D.Evo you definitely have more experience than me that is for sure.
You get any shirts out of the US that you were able to press and not get the back bleed ? I be willing to try cause it would be nice to do the colored shirts and not get the shine box.
I also get an extra shirt or two to experiment with.


----------



## D.Evo. (Mar 31, 2006)

If I need to print on t-shirts, I mostly print on Vapor (including coloured ones), but often clients bring me sports shirts like Nike, New Balance, Adidas... There are also a few local brands of blanks and sportwear that we use from time to time. If it's something new to me - I pretty much warn the client that there might be issues like shine, flattening of the texture, etc and I'll press one shirt firts to confirm if they are suitable for dye-sub printing. 
I always press on very low pressure; sometimes I drop the temperature as low as 180C, but in this case you may need to press a little longer (i.e. 65 sec); I don't use protection paper or anything on top of the transfer and usually lift the area of the shirt where the transfer goes with a foam insert to minimise the area of contact with the heat platten.


----------



## demj1308 (Jan 13, 2012)

tried a few variations today, went from 360 down to 250 with very light pressure and everything i tried left a lightened area on the shirt, i also put a small section of mouse pad under the shirt to raise it up. Maybe its a cheap dye job on the shirt ??, its a "paragon by screenmates"


----------



## freebird1963 (Jan 21, 2007)

demj1308 said:


> tried a few variations today, went from 360 down to 250 with very light pressure and everything i tried left a lightened area on the shirt, i also put a small section of mouse pad under the shirt to raise it up. Maybe its a cheap dye job on the shirt ??, its a "paragon by screenmates"

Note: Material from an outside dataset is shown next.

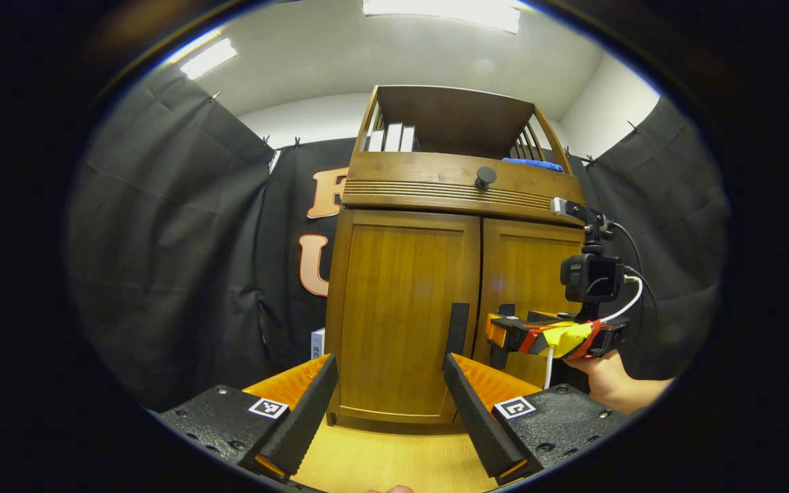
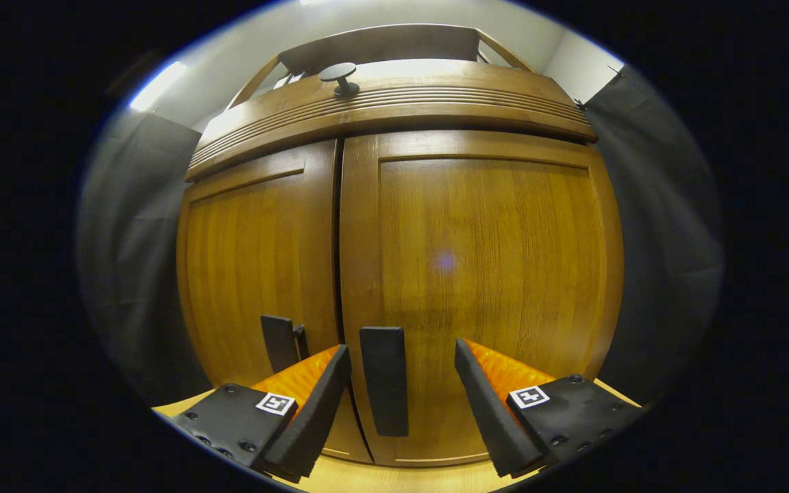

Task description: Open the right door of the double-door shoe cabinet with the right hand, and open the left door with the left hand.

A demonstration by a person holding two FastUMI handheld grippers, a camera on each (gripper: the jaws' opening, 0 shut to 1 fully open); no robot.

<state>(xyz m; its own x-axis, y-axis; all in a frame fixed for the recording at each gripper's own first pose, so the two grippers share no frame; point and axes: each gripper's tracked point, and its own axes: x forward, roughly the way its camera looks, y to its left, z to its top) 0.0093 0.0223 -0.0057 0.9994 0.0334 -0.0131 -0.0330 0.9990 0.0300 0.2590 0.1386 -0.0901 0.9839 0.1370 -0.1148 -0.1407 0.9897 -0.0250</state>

D.Evo has alot more experience than I do and has alot of good advice and definitely knows her stuff but I just think its not gonna matter on the shirt. Science is science. 
If you press part of a dye sub graphic and then try to press a second part with the first part under the press it loses part of its color or guess its vibrancy, vividity (if such a word) . So there is a regassing going on which suggests regardless of previous dye job something is happening cause I believe the SG inks in the Ricoh are good.
With my foam kit is some vapor apparel colored shirts with it so gonna try and see what them.


----------



## prairiegal (Jul 29, 2011)

Hi everyone, (read to the end for good news)

I'm new here and new to using a heat press. Found this thread when I had a similar problem. Used the heat press for an American Apparel 50/50 women's tank top. I followed Howard Graphics' instructions on my custom plastisol heat transfer. I ended up with a faded look in the heat pressed area. After reading this thread I tried using a lint roller (no change), misting the shirt with water (no change) and finally washing the shirts in the washing machine (no soap and laid flat to dry). Alas, still no change.  This only happened with certain colors, indigo and orchid. The heathered gray and tri-lemon were fine.

I emailed Howard Graphics and they said it can have to do with the yarns and dye used in certain colors. I ordered lots of theses shirts as I am doing my own designs to sell in an online shop and wanted to get a price break.

I wanted to salvage these shirts if possible! Messing up a $2 Gildan tee is not as big a deal, but 10 $8 American Apparel shirts is another story! I tried using the heat press to even out the faded look. Didn't work so great.

Sooooo, I thought maybe a household iron would work. And it did!! The fading was not hugely noticeable to begin with, but enough to my eye that I would not have wanted to sell them. After using the iron all over the front of the shirt (excluding the design, of course) I cannot tell any difference. Yay!! No idea how hot the iron gets but I had it on the cotton/high setting. It's worth a shot if you think your shirt is already ruined.

Will be experimenting with pressure and temperature and time. In the meantime at least I have a solution to this problem.


----------